Be loyal to the people who deserve it.

crickmel · 21/03/2014 09:48

My mum has taught me so much without it ever feeling like a lesson. I like that she appreciates privacy and isn't one for gossip. She bought us up herself and showed us what hard work really is. Both attributes I hope I have and pass on to my kids.

Onesleeptillwembley · 21/03/2014 10:13

Get on with it.

Stujobohm · 21/03/2014 10:50

That you can achieve anything xx

cdwales · 21/03/2014 11:09

My mother was a Health Visitor and adored children - she doted on her nine grandchildren and would have loved more! She was with me at both my deliveries too.
Sadly she died suddenly of a heart attack three years ago but her legacy is secure - my DS and DD now teenagers are lovely with children and talk about having their own (which makes me smile as none of their friends do this!). It is perhaps the greatest gift to be adored and it started with my beloved mother.

shewhomustbeEbayed · 21/03/2014 13:05

I too have learned not to be like my mum, she and my father were very self centred and critical.
Unfortunately she is my 10 year old daughter's only grandparent, I caught her recently trying to weigh my daughter ( my mother has anorexic tendencies ) so our visits will be even less frequent.
Luckily my daughter has lots of other positive role models.

EmsyM83 · 21/03/2014 17:08

Don't get so drunk that your children have to look after themselves and you.

Fleur78 · 21/03/2014 17:29

My mother has taught me to tell my children everyday that I love them and make them feel safe happy and secure.
She has also helped me to realise that we need to listen and ask more questions and keep calm.

rlouisa · 21/03/2014 17:58

im quick tempered and quick to lash out, but my mum once told me she could see the wrinkles on my forehead when i get angry. now i think about that before i lash out,lol

DaleyBump · 21/03/2014 18:13

My mum taught me to be my own person and not to care what anyone else thinks, to never to go to sleep on an argument, that every cloud has a silver lining and to do what makes me happy, not what others think I should do.

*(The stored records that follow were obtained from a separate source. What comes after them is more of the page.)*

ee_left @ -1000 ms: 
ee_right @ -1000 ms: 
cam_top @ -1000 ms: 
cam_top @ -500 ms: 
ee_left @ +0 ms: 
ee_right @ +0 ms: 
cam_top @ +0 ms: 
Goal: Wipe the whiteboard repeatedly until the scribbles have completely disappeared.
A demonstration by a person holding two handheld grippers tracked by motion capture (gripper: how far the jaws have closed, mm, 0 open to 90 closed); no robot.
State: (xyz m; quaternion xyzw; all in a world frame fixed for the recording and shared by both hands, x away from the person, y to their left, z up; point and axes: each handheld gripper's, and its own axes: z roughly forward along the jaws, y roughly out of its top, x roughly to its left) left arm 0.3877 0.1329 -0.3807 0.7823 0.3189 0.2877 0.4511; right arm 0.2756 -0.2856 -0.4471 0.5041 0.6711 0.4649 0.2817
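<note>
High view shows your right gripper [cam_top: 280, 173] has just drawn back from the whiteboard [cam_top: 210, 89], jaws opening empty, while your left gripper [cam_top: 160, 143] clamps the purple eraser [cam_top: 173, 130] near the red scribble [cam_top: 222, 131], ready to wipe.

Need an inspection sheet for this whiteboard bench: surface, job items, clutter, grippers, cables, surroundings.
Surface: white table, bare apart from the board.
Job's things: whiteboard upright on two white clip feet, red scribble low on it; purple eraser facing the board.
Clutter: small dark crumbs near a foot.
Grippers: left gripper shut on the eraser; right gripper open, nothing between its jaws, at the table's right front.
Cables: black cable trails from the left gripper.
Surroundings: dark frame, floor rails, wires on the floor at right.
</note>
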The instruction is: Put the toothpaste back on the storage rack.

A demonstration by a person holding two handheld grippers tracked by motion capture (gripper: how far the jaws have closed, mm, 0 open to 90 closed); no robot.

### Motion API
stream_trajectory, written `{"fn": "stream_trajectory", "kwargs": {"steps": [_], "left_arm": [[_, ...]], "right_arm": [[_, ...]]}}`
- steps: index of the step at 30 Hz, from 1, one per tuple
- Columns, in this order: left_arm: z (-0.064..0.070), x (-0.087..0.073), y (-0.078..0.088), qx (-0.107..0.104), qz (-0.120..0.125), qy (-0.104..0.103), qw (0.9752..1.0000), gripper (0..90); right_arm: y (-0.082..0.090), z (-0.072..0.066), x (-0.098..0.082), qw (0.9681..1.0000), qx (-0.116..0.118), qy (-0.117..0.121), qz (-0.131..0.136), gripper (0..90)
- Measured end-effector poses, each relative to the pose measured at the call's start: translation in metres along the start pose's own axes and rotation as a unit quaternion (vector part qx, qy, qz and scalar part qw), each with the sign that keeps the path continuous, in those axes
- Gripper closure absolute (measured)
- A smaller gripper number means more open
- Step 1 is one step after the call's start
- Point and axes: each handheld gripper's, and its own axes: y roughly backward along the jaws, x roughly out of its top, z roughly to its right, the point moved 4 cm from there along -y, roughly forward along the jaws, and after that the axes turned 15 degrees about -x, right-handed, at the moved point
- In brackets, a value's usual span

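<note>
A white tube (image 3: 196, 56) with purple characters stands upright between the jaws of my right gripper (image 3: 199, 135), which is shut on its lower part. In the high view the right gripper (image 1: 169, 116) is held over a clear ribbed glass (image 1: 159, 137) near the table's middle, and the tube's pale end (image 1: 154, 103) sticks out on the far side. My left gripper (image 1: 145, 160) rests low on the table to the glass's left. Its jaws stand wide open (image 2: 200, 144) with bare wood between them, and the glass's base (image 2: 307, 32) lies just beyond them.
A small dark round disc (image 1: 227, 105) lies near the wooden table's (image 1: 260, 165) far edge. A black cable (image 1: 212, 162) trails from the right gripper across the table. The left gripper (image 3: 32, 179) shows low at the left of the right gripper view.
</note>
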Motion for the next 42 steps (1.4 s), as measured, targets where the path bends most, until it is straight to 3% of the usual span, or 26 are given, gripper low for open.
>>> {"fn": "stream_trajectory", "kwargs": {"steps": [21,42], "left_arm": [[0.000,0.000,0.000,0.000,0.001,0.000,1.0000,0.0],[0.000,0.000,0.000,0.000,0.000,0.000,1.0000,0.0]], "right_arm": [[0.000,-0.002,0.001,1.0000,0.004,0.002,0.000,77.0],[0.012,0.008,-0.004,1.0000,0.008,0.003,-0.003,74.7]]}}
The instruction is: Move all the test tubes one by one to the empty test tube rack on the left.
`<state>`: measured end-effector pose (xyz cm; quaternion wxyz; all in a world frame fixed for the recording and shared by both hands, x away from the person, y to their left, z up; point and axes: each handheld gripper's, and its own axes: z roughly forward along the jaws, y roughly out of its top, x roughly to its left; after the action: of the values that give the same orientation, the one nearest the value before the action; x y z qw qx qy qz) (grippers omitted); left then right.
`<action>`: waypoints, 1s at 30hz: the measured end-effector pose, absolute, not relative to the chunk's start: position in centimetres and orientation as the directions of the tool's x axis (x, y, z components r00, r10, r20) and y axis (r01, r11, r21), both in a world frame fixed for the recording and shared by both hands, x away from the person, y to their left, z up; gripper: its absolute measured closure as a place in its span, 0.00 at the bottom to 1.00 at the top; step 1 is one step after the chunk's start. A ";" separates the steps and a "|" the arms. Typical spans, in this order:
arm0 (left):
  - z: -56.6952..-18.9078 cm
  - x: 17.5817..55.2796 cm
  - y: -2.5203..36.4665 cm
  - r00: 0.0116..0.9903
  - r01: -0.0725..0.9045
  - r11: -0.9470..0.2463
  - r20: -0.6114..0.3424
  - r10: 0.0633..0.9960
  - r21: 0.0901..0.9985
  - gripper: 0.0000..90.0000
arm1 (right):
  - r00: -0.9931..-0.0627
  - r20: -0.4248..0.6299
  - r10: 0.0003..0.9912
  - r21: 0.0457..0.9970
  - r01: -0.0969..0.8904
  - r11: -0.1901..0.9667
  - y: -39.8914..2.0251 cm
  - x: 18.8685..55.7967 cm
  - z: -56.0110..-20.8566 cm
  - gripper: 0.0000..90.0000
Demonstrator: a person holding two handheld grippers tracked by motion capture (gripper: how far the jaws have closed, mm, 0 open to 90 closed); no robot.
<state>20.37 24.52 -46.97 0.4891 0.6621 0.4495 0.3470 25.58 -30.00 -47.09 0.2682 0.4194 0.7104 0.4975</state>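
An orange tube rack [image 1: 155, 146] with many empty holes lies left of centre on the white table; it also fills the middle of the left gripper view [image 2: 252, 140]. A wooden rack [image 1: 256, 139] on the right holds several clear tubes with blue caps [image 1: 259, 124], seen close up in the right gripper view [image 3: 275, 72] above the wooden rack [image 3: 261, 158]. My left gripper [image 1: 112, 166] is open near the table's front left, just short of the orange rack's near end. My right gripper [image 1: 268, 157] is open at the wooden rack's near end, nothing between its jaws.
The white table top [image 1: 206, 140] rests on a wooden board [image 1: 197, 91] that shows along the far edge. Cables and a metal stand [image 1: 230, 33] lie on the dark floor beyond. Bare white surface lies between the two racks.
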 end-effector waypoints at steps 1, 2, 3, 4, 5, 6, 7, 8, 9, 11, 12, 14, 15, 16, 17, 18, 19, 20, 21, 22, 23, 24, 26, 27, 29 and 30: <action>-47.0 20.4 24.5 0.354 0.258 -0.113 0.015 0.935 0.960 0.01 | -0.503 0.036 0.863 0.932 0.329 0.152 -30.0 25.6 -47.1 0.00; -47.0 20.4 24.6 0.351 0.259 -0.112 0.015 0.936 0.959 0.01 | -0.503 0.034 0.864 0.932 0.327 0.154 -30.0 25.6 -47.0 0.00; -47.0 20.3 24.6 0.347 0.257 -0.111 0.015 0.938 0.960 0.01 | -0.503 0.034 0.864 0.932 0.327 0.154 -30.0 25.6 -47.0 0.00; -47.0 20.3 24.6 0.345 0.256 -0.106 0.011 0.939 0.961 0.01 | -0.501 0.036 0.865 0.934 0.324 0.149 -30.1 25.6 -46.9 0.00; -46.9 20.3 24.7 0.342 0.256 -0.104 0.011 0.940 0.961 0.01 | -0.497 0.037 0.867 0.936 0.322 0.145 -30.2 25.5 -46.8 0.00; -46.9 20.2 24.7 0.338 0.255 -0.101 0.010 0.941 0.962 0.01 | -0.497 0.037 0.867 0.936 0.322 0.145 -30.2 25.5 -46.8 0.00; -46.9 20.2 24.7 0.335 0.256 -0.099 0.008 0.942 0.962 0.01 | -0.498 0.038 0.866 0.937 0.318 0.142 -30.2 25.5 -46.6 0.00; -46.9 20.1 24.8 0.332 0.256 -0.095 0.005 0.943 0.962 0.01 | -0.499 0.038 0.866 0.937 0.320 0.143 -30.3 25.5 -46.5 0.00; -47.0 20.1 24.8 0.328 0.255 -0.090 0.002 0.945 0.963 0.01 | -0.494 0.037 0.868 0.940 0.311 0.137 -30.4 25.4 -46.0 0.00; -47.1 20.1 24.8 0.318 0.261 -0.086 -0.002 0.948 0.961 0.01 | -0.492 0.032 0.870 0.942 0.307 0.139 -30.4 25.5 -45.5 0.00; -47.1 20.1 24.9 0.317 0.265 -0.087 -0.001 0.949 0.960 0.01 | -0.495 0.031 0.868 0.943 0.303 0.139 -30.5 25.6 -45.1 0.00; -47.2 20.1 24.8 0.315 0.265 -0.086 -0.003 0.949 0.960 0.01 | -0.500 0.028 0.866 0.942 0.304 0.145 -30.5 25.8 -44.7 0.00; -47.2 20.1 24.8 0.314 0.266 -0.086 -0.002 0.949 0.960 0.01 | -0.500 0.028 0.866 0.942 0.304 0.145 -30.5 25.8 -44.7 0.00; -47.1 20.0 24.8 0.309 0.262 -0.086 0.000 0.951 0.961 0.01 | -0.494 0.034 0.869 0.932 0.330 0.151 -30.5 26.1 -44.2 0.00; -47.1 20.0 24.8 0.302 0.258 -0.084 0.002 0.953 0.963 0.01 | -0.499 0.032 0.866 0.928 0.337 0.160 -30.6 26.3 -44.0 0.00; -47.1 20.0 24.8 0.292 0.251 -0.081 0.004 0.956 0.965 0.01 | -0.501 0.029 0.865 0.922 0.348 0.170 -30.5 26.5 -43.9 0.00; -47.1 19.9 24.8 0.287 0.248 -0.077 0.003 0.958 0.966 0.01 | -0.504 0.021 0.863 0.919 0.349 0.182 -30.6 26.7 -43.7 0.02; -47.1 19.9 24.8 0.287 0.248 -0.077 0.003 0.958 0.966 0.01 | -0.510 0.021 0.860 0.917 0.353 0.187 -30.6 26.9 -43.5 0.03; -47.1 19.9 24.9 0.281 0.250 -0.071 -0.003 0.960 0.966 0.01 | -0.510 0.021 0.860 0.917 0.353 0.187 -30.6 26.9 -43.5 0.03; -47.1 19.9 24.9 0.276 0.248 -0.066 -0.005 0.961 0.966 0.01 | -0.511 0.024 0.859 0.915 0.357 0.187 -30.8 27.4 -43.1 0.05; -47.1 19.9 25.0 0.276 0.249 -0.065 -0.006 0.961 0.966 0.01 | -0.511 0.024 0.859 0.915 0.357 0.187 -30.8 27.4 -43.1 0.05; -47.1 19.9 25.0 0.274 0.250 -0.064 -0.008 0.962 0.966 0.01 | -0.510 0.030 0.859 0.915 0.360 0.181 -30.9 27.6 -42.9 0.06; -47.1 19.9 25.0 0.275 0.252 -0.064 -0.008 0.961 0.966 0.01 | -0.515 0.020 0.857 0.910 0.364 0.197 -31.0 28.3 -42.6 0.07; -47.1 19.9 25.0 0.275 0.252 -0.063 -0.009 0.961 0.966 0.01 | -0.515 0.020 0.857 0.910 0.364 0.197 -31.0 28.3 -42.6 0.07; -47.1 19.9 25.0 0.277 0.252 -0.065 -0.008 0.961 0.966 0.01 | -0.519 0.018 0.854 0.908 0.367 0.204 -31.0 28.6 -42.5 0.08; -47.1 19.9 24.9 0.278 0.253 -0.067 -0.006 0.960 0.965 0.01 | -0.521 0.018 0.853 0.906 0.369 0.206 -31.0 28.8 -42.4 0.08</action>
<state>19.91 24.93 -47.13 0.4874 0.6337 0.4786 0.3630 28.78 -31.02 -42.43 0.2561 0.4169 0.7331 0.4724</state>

Simplesusan · 21/03/2014 20:53

My mum taught me that it would be a bad thing if everyone was the same and liked the same things. That it is good to have different opinions.

mymatemax · 21/03/2014 20:57

kindness and tolerance, unselfishness.
Manners and respect.
Unconditional love.

She is a strong, warm loving person who just never waivers.
If I can be half the person and parent she is I wont be doing bad.

frangipan · 21/03/2014 20:59

Patience and acceptance, two of my mothers many qualities that I admire her for and that I have inherited.

BlackeyedPetitsPois · 21/03/2014 21:42

Talk to your children - right from when they are first born.

Always do the best you can.

Always take your make-up off BEFORE you go to be, no matter how tired you are!

rubytuesdaY99 · 21/03/2014 22:52

My mum always used to say that she is my mum not my friend and over the years has shown me that a good mum is worth ten good friends.

When I grow up I want to be just like my mum (except for the looking forward to 'doing a good clean' on my day off- I take after my dad that way!)